• **WORK REQUIRED**
Tally the lines below that hold the string "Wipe", and give only the tally.

────────────────────

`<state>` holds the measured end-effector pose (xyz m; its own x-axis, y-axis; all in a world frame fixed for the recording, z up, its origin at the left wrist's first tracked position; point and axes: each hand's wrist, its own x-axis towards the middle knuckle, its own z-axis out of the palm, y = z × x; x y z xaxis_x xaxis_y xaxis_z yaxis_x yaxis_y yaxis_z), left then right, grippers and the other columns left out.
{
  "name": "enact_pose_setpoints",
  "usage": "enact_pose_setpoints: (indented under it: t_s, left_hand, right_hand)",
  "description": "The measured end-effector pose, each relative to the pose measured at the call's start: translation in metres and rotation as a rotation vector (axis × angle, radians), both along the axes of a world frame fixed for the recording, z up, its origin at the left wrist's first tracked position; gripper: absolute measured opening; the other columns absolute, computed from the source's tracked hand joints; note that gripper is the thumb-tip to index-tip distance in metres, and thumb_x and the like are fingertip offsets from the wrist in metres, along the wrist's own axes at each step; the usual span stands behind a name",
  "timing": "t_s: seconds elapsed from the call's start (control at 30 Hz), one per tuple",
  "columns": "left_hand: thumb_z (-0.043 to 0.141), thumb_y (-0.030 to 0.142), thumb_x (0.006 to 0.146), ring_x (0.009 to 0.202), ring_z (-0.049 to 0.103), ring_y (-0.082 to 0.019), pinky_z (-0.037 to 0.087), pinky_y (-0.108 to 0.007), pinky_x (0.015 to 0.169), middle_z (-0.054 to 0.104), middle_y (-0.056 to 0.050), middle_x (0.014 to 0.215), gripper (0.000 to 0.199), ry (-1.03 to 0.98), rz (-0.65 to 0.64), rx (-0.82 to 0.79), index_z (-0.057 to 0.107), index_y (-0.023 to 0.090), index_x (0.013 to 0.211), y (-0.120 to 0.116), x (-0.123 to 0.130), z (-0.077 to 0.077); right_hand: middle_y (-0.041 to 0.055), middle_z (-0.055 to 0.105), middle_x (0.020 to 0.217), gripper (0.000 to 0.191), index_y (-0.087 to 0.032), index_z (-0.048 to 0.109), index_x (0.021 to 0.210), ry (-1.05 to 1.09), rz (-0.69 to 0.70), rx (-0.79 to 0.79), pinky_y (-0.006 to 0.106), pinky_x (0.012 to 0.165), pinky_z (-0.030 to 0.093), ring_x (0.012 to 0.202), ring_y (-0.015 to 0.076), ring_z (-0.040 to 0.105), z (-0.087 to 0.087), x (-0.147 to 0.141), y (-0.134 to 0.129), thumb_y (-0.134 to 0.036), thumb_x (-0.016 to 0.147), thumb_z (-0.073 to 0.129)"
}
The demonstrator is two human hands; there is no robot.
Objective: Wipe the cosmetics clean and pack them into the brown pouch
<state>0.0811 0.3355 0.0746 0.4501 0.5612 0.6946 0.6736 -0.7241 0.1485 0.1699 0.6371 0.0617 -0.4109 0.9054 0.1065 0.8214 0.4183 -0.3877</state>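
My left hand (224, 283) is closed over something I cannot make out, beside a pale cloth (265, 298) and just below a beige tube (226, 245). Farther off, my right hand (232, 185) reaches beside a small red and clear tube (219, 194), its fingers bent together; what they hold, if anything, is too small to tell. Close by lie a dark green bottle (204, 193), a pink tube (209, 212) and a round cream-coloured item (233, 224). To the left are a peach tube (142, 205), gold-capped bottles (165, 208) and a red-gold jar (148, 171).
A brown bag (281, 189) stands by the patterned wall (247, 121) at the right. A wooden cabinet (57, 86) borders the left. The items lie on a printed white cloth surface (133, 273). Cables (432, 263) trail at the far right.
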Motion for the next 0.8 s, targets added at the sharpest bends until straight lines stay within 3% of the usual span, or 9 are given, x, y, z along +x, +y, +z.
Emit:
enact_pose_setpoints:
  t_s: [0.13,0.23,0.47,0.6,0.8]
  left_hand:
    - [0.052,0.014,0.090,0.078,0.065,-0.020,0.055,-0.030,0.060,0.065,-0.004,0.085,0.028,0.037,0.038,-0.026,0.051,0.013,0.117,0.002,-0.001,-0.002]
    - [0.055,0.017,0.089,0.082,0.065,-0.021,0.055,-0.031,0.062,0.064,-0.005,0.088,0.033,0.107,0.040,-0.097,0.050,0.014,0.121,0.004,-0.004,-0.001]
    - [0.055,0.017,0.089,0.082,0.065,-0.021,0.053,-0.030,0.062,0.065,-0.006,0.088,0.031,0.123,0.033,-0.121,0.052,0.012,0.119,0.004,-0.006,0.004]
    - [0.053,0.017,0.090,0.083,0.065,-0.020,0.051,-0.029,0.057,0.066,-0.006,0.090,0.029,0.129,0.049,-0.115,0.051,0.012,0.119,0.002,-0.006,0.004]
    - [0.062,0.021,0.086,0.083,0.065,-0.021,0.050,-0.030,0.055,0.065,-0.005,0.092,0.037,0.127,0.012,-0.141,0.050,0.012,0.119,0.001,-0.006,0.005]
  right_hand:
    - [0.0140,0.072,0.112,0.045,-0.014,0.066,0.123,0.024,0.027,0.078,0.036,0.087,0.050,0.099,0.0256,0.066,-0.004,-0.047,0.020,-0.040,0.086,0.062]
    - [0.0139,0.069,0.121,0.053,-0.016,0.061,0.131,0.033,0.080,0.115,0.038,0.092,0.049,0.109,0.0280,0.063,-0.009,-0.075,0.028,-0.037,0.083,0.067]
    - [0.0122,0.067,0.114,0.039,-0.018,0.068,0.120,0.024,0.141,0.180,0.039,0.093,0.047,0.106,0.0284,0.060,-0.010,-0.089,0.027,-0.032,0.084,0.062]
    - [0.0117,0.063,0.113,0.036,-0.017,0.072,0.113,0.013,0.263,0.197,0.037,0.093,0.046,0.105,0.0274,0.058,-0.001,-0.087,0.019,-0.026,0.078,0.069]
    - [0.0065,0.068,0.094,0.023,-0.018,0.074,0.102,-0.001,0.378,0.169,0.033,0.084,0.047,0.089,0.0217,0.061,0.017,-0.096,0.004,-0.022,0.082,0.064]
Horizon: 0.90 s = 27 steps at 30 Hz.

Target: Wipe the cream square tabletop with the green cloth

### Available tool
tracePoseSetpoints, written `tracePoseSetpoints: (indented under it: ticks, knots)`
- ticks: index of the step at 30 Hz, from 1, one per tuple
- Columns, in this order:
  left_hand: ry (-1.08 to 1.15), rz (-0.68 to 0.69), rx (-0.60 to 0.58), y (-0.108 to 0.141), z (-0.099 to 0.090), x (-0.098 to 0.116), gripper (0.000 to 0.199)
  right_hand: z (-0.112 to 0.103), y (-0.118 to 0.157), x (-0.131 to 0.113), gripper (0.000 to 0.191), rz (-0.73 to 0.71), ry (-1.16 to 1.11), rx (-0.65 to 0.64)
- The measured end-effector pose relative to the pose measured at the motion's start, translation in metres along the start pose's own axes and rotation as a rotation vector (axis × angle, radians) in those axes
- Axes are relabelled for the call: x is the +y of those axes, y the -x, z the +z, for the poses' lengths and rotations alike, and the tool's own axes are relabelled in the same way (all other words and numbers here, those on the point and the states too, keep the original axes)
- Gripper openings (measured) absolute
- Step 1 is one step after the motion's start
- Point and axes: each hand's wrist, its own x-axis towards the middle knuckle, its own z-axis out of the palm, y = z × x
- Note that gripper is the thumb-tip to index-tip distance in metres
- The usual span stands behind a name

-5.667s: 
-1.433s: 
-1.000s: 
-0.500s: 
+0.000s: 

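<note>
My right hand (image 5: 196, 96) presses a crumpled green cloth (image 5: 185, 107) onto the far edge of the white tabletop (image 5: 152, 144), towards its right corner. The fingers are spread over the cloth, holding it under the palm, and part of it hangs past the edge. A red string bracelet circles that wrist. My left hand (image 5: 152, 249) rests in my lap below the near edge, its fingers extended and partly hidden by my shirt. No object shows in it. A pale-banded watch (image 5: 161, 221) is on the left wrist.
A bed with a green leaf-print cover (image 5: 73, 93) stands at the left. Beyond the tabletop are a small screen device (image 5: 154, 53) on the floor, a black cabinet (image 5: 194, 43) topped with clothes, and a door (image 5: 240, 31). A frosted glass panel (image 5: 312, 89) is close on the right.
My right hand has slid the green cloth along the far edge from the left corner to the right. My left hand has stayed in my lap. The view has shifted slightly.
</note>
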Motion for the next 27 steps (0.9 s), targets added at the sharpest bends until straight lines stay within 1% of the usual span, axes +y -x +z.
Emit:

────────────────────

• **ANSWER TO THIS PROBLEM**
2